My guess is that people who watch this will be divided as to the plot twist, namely that the visions really were true and that God was aiding this slaughter of demons. I was a fan of the twist. The story lays the groundwork for it but does so subtly enough to successfully disguise it. When we do get to Adam’s big reveal, and our perspective is changed, we are pushed to think about morality and its points of origin. We do need to consider what it might mean to our moral choices if God is real. The movie highlights that side of its moral philosophy discussion by asking the audience to believe that Fenton’s father is telling the truth. God’s place in the story makes a difference in how we view morality. In that sense, the story is making an assertion about God’s relevance to humanity more generally.
The acting performances in the film are fantastic. Bill Paxton – who was also the director of the movie – plays the loving father so well that it is jarring when he starts axing demons and making his kids participate. Powers Boothe was great as an FBI agent with a dark secret. Matthew McConaughey was outstanding as Fenton/Adam Meiks. He told Fenton’s story in a compelling way, while leaving plenty of hints that he possessed a secret of his own. By the time he and Agent Doyle get to the Rose Garden, it’s obvious that something is about to happen. We just do not see what until it hits us. Matt O’Leary’s performance as Young Fenton was also fantastic. He completely sold me on his feelings of helpless despair, in the face of his father seeming to go insane.
Despite the subject matter, the movie does not lean heavily on its depictions of violence. For the most part, the camera cuts away when someone is about to be struck or axed. There is very little blood depicted on screen. I felt like this was an interesting choice from Paxton, and calculated to keep the audience focused on the moral choices of the characters, rather than the actions they were carrying out. That said, I would definitely not recommend this film to anyone young or squeamish.
On the whole, I do recommend the movie. If anyone else has seen it, too, I’d love to hear your thoughts.

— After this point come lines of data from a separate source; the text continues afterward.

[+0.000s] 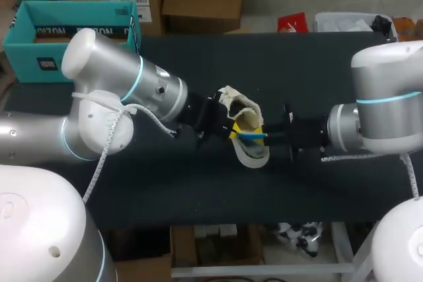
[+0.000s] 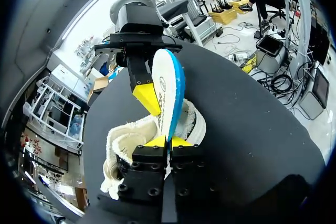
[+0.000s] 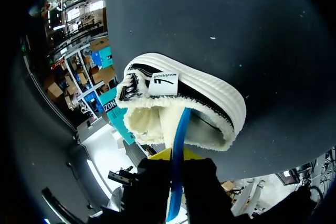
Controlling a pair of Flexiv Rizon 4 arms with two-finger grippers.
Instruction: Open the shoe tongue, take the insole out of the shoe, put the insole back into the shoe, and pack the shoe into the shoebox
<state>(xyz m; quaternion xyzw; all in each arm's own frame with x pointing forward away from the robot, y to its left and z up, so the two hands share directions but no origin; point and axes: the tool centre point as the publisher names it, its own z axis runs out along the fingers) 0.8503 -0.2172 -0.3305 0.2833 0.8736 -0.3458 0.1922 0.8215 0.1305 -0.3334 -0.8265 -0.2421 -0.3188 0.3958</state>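
Note:
A cream fleece-lined shoe (image 1: 246,111) with a thick white sole lies mid-table. The white insole (image 2: 167,90) with a blue underside stands on edge, its lower end in the shoe's opening (image 2: 126,139). My left gripper (image 1: 231,134) is shut on the insole's near end, its yellow tips (image 2: 168,141) pinching it. From the other side my right gripper (image 1: 266,135) is shut on the same insole, and the blue edge (image 3: 179,129) runs between its yellow tips (image 3: 173,155). In the right wrist view the shoe (image 3: 202,90) lies just ahead of the fingers. The teal shoebox (image 1: 73,8) stands open at the far left.
Dark table mat (image 1: 198,189) stretches bare in front of the shoe and to both sides. The two arms meet over the shoe, leaving little room between them. The shoebox sits behind my left arm's elbow (image 1: 106,64).

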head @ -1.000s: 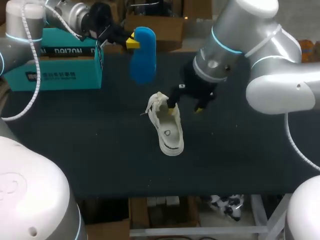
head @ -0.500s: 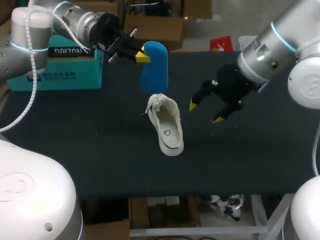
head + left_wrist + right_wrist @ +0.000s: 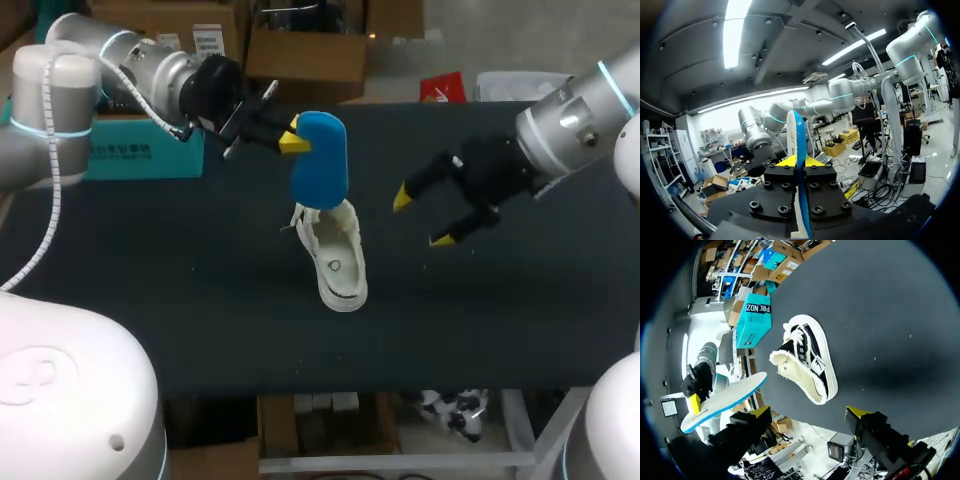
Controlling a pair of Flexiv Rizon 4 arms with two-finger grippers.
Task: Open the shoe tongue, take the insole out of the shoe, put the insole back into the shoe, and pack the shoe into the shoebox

That is some seriously messed up theology in that movie. Because if the beings killed ARE demons, then they are just spiritual entities and an axe wouldn’t do much. If they are possessed, then they are killing people and sending them to hell. It really bugs me when hollywood picks and chooses bits and bobs to use in their films. It also bothers me that they will use “God” however they want and never once mention Jesus.
Ok, enough nit picking from me 😀
Glad you enjoyed this and the cast seems pretty solid.
Yeah, I think trying to make the movie fit into a good theology is impossible and I wouldn’t recommend it. I viewed the plot elements as more of a philosophy class scenario than a seminary course scenario.
To that end, and I guess to the movie’s credit, it never really tried to pass itself off as representative of any particular faith. They were never in a church, temple, or synagogue or anything, never interact with other religious people, never refer to God or an angel by a specific name, etc.
I place this movie high on my list of marketing failures. When this movie came out it seemed like a lame slasher flick. I have no idea how well it did but I don’t remember anyone around in my world caring about it even a little. Cut to 10 years later, I channel-surf into it and not only is not a crummy Friday the 13th ripoff it’s a pretty dang good movie. The premise of “hey your dad is a monster, oh wait maybe not” is fantastic.
Yeah, this came out three years after The Sixth Sense. There was a template out there for how to promote a movie like this without giving away the fact that there’s a massive twist near the end.